* _Directions_: While you copy the lines below, skip the pictures and keep the rest exact.

Entries taken from a collection:
BEGIN

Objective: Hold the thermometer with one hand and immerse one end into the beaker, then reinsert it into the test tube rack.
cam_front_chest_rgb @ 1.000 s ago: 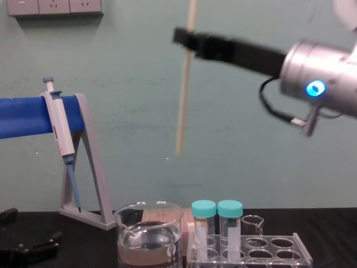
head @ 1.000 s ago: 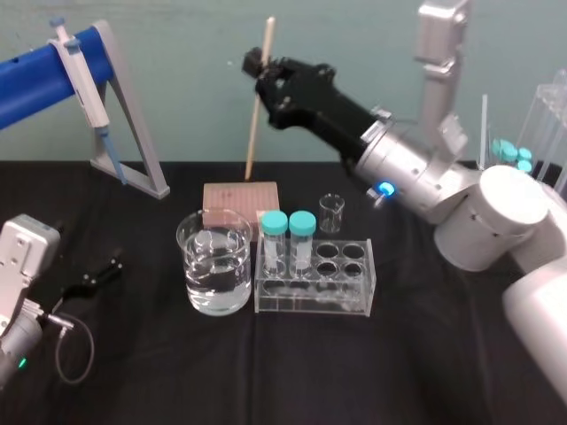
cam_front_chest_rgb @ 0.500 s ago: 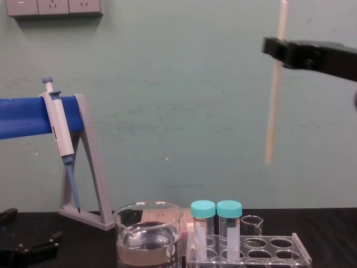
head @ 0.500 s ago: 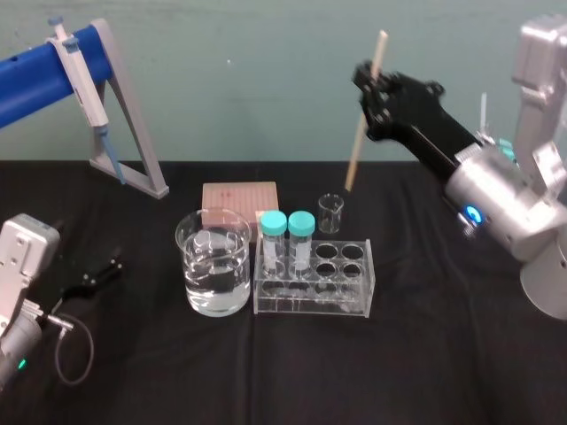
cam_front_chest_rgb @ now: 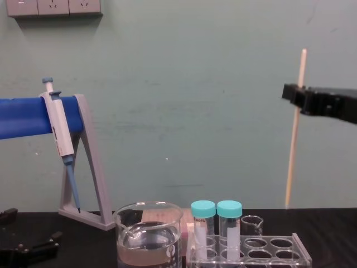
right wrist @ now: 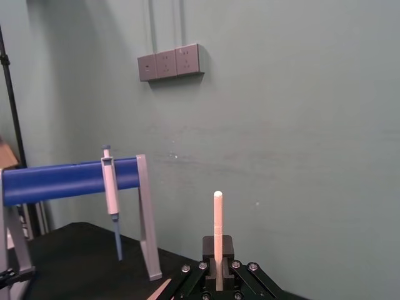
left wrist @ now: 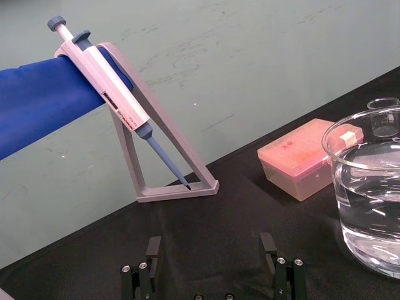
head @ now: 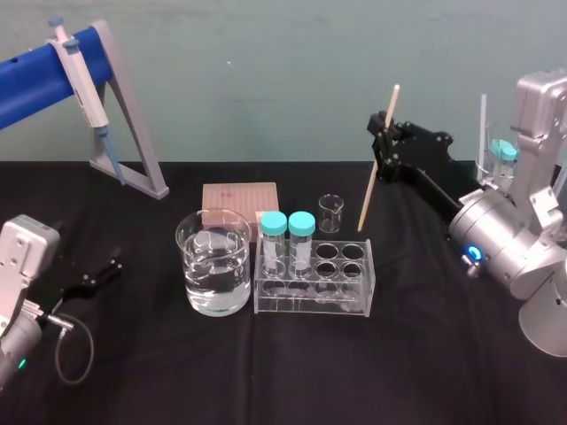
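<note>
Above the right end of the test tube rack (head: 312, 302), the thermometer (head: 369, 197) is held clamped in the right gripper (head: 383, 152). Two teal-capped tubes (head: 287, 225) are seated in the rack's left holes, labels unreadable. The beaker (head: 215, 274) is set just left of the rack, a tiny beaker (head: 330, 212) behind it; the left gripper (left wrist: 210, 253) is parked far left, jaws apart.

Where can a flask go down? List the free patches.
Free: the table strip in front of the beaker and test tube rack; right of the rack, near the right gripper holding the thermometer. Crowded: beaker, rack, tip box and small beaker cluster centrally; left gripper lies left.
</note>
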`<control>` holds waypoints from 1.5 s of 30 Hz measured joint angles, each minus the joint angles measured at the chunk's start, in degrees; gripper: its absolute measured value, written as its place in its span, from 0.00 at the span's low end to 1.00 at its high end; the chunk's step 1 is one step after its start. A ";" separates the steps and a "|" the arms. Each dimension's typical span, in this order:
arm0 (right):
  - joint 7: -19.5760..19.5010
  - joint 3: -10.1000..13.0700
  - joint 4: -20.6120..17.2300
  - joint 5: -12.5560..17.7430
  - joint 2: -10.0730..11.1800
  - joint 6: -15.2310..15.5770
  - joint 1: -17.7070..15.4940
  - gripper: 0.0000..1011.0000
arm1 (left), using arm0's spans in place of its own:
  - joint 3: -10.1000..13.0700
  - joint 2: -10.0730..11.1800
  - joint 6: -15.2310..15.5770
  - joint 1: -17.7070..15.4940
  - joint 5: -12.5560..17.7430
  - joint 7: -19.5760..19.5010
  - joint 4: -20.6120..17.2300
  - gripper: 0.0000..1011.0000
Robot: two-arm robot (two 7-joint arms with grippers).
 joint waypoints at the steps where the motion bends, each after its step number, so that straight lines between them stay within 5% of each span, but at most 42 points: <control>1: 0.19 0.00 0.31 0.09 -0.17 -0.11 0.00 0.05 | 0.00 0.00 0.00 0.00 0.00 0.00 0.00 0.99; 29: 3.41 -0.84 4.66 -0.59 0.15 1.93 1.88 0.05 | 0.00 0.00 0.00 0.00 0.00 0.00 0.00 0.99; 45: 5.34 -1.30 8.95 -1.52 -0.35 -1.45 3.92 0.05 | 0.00 0.00 0.00 0.00 0.00 0.00 0.00 0.99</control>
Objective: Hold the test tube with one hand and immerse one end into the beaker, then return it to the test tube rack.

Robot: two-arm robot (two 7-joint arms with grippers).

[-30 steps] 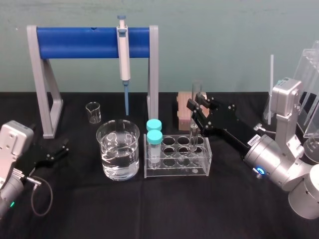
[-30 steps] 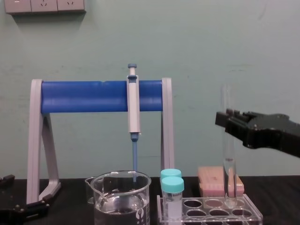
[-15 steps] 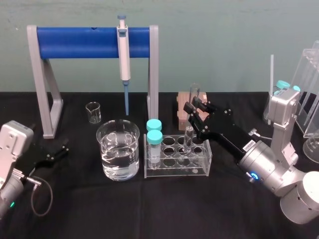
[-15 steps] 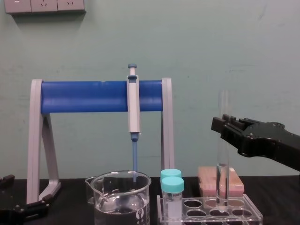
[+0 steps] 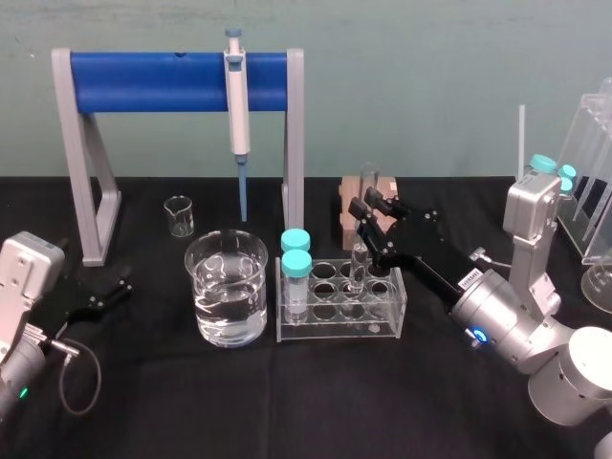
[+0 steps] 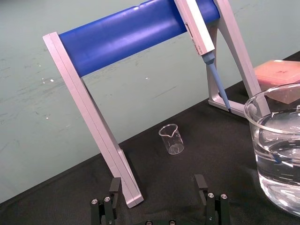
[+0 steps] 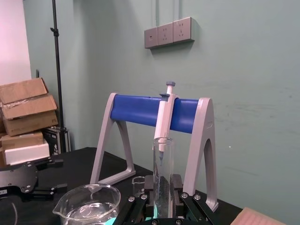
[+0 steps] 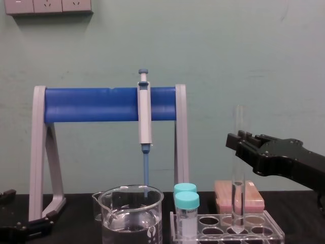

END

* _Response below_:
Objective: Hold the thermometer with one hand and immerse one end into the beaker, then reinsert it into the test tube rack.
cam_front_chest_rgb @ 1.000 s ago: 
head @ 1.000 s ago: 
cam_front_chest_rgb @ 0.500 s ago: 
head @ 0.500 s ago: 
cam_front_chest_rgb @ now: 
right wrist @ now: 
left wrist @ now: 
head @ now: 
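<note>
Above the right end of the test tube rack (head: 312, 302), the thermometer (head: 369, 197) is held clamped in the right gripper (head: 383, 152). Two teal-capped tubes (head: 287, 225) are seated in the rack's left holes, labels unreadable. The beaker (head: 215, 274) is set just left of the rack, a tiny beaker (head: 330, 212) behind it; the left gripper (left wrist: 210, 253) is parked far left, jaws apart.

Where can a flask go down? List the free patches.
Free: the table strip in front of the beaker and test tube rack; right of the rack, near the right gripper holding the thermometer. Crowded: beaker, rack, tip box and small beaker cluster centrally; left gripper lies left.
</note>
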`<control>` holds waypoints from 1.5 s of 30 Hz measured joint angles, each minus the joint angles measured at the chunk's start, in degrees; gripper: its absolute measured value, written as its place in its span, from 0.00 at the span's low end to 1.00 at its high end; the chunk's step 1 is one step after its start. A ";" separates the steps and a "|" the arms. Each dimension's typical span, in this order:
arm0 (right):
  - joint 7: -19.5760..19.5010
  - joint 3: -10.1000..13.0700
  - joint 4: -20.6120..17.2300
  - joint 5: -12.5560..17.7430
  - joint 2: -10.0730..11.1800
  - joint 6: -15.2310..15.5770
  - joint 1: -17.7070..15.4940
  - gripper: 0.0000..1011.0000
arm1 (left), using arm0's spans in place of its own:
  - joint 3: -10.1000..13.0700
  - joint 2: -10.0730..11.1800
  - joint 6: -15.2310..15.5770
  - joint 1: -17.7070..15.4940
  - joint 5: -12.5560..17.7430
  - joint 7: -19.5760..19.5010
  - joint 4: -20.6120..17.2300
  - gripper: 0.0000..1011.0000
Robot: two-arm robot (two 7-joint arms with grippers).
 joint waypoints at the steps where the motion bends, each after its step number, so that straight lines between them stay within 5% of each span, but at most 42 points: <control>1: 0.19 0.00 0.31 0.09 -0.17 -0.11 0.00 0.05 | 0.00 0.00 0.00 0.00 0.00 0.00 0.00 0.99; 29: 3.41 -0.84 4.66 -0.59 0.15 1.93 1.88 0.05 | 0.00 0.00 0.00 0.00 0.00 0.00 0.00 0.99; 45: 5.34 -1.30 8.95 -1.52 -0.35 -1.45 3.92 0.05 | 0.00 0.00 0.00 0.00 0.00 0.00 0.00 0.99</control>
Objective: Hold the test tube with one hand and immerse one end into the beaker, then return it to the test tube rack.

Robot: two-arm robot (two 7-joint arms with grippers).

[-30 steps] 
[-30 steps] 
[-15 steps] 
[-15 steps] 
[+0 steps] 
[+0 steps] 
[+0 steps] 
[+0 steps] 

Nothing more remains in this exercise.